Task:
Transcription of the full listing is required, character for character.

Records for the exercise:
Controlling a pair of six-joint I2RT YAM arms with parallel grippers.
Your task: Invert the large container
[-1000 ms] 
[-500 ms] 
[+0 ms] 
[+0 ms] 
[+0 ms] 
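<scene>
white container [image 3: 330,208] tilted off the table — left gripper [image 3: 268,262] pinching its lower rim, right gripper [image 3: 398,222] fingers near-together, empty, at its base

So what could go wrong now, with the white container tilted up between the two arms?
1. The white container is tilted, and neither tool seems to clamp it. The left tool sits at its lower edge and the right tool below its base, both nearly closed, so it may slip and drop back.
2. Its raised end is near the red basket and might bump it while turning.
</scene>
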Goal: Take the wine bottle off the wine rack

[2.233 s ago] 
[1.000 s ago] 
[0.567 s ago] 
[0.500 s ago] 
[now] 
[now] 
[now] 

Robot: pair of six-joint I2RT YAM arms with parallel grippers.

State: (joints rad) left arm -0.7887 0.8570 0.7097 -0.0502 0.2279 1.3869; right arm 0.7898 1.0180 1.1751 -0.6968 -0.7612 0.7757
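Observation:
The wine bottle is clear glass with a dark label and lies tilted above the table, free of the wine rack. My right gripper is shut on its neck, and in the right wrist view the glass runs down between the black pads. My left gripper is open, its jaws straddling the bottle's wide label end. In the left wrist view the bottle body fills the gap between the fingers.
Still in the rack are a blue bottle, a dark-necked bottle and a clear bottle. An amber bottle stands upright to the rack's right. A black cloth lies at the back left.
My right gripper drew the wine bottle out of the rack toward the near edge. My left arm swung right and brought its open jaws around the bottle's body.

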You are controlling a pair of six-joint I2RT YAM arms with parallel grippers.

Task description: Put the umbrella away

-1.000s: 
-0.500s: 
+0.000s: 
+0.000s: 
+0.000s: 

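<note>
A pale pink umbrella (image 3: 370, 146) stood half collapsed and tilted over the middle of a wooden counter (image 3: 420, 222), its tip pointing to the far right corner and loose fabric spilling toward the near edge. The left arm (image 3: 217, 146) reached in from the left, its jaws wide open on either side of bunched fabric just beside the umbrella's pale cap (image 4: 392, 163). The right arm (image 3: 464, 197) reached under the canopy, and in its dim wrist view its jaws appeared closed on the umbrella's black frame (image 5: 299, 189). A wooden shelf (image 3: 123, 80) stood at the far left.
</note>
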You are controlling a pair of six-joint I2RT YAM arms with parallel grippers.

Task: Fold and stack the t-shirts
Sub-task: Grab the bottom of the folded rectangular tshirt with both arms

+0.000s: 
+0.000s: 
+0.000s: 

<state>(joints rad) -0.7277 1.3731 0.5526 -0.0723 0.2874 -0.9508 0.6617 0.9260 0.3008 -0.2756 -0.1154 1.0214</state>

Answer section:
Controlling a pair of six-joint I2RT YAM arms with parallel grippers.
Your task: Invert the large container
[-1000 ms] 
[-500 ms] 
[+0 ms] 
[+0 ms] 
[+0 ms] 
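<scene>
white container [image 3: 330,208] tilted off the table — left gripper [image 3: 268,262] pinching its lower rim, right gripper [image 3: 398,222] fingers near-together, empty, at its base

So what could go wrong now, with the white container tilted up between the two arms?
1. The white container is tilted, and neither tool seems to clamp it. The left tool sits at its lower edge and the right tool below its base, both nearly closed, so it may slip and drop back.
2. Its raised end is near the red basket and might bump it while turning.
</scene>
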Goal: Take the wine bottle off the wine rack

[2.233 s ago] 
[1.000 s ago] 
[0.567 s ago] 
[0.500 s ago] 
[now] 
[now] 
[now] 

Robot: pair of six-joint I2RT YAM arms with parallel grippers.

State: (joints rad) left arm -0.7887 0.8570 0.7097 -0.0502 0.2279 1.3869; right arm 0.7898 1.0180 1.1751 -0.6968 -0.7612 0.7757
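Observation:
The wine bottle is clear glass with a dark label and lies tilted above the table, free of the wine rack. My right gripper is shut on its neck, and in the right wrist view the glass runs down between the black pads. My left gripper is open, its jaws straddling the bottle's wide label end. In the left wrist view the bottle body fills the gap between the fingers.
Still in the rack are a blue bottle, a dark-necked bottle and a clear bottle. An amber bottle stands upright to the rack's right. A black cloth lies at the back left.
My right gripper drew the wine bottle out of the rack toward the near edge. My left arm swung right and brought its open jaws around the bottle's body.
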
You are controlling a pair of six-joint I2RT YAM arms with parallel grippers.

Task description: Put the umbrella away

-1.000s: 
-0.500s: 
+0.000s: 
+0.000s: 
+0.000s: 

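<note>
A pale pink umbrella (image 3: 370, 146) stood half collapsed and tilted over the middle of a wooden counter (image 3: 420, 222), its tip pointing to the far right corner and loose fabric spilling toward the near edge. The left arm (image 3: 217, 146) reached in from the left, its jaws wide open on either side of bunched fabric just beside the umbrella's pale cap (image 4: 392, 163). The right arm (image 3: 464, 197) reached under the canopy, and in its dim wrist view its jaws appeared closed on the umbrella's black frame (image 5: 299, 189). A wooden shelf (image 3: 123, 80) stood at the far left.
</note>
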You are controlling a pair of six-joint I2RT YAM arms with parallel grippers.

Task: Fold and stack the t-shirts
Sub-task: Grab the bottom of the folded rectangular tshirt with both arms

+0.000s: 
+0.000s: 
+0.000s: 

<state>(joints rad) -0.7277 1.3731 0.5526 -0.0723 0.2874 -0.9508 0.6617 0.9260 0.3008 -0.2756 -0.1154 1.0214</state>

This is the complete answer to the exercise.